#### Task requirements:
Out of the data below, copy every line with the string "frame".
------------------------------------------------------------
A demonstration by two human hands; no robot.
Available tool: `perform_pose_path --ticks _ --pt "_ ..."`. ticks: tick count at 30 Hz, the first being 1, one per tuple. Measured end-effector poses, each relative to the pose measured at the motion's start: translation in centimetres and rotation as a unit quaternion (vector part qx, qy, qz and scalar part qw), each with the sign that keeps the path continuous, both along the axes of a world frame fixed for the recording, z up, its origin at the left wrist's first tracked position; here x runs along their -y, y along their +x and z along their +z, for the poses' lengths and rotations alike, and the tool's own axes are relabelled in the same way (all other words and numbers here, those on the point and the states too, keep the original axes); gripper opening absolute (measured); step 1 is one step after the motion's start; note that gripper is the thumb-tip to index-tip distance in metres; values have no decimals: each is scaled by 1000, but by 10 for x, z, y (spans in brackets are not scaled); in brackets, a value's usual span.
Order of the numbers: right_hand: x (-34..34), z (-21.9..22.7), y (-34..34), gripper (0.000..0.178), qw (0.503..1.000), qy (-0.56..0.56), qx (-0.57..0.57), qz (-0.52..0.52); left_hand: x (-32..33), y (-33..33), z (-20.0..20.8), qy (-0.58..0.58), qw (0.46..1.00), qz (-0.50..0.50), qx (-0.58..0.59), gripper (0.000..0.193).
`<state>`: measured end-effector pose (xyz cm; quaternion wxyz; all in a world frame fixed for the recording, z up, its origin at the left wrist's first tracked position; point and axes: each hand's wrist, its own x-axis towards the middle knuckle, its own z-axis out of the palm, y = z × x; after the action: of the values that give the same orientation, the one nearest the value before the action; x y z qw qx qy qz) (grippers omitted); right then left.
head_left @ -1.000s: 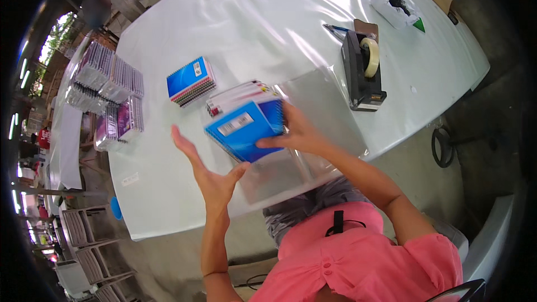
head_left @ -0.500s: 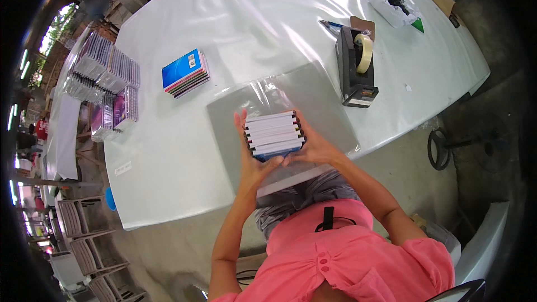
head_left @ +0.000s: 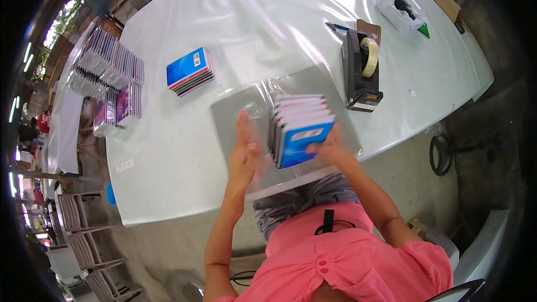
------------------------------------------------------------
#### Response to this task:
Available tool: `perform_pose_path --ticks _ --pt "_ ..."`. ticks: tick count at 30 Hz, the first being 1, one per tuple. Measured end-effector poses, each relative to the pose measured at the motion's start: translation in centimetres and rotation as a unit quaternion (vector part qx, qy, qz and scalar part qw), each with the sign that keeps the path continuous, both along the axes of a world frame fixed for the recording, z up, its origin at the left wrist's first tracked position; here x runs along their -y, y along their +x and z along their +z, for the poses' lengths and rotations alike, and the tool's own axes are relabelled in the same way (all other words and numbers here, those on the point and the states too, keep the original axes); gripper opening absolute (measured); step 1 is one step after the motion's start; note that gripper is the thumb-tip to index-tip distance in metres; values have no decimals: each is scaled by 1000, but by 10 for x, z, y (spans in brackets are not scaled); in brackets, a value's usual span.
`<state>`: measured end-effector pose (xyz cm; quaternion wxyz; all in a world frame fixed for the recording, z up, its origin at the left wrist's first tracked position; point and axes: each hand's wrist, its own x-axis towards the middle knuckle, its own z-axis out of the palm, y = z × x; after the action: of the values that give the same orientation, the one nearest the value before the action; x y z qw qx qy qz) (grippers omitted); right then left.

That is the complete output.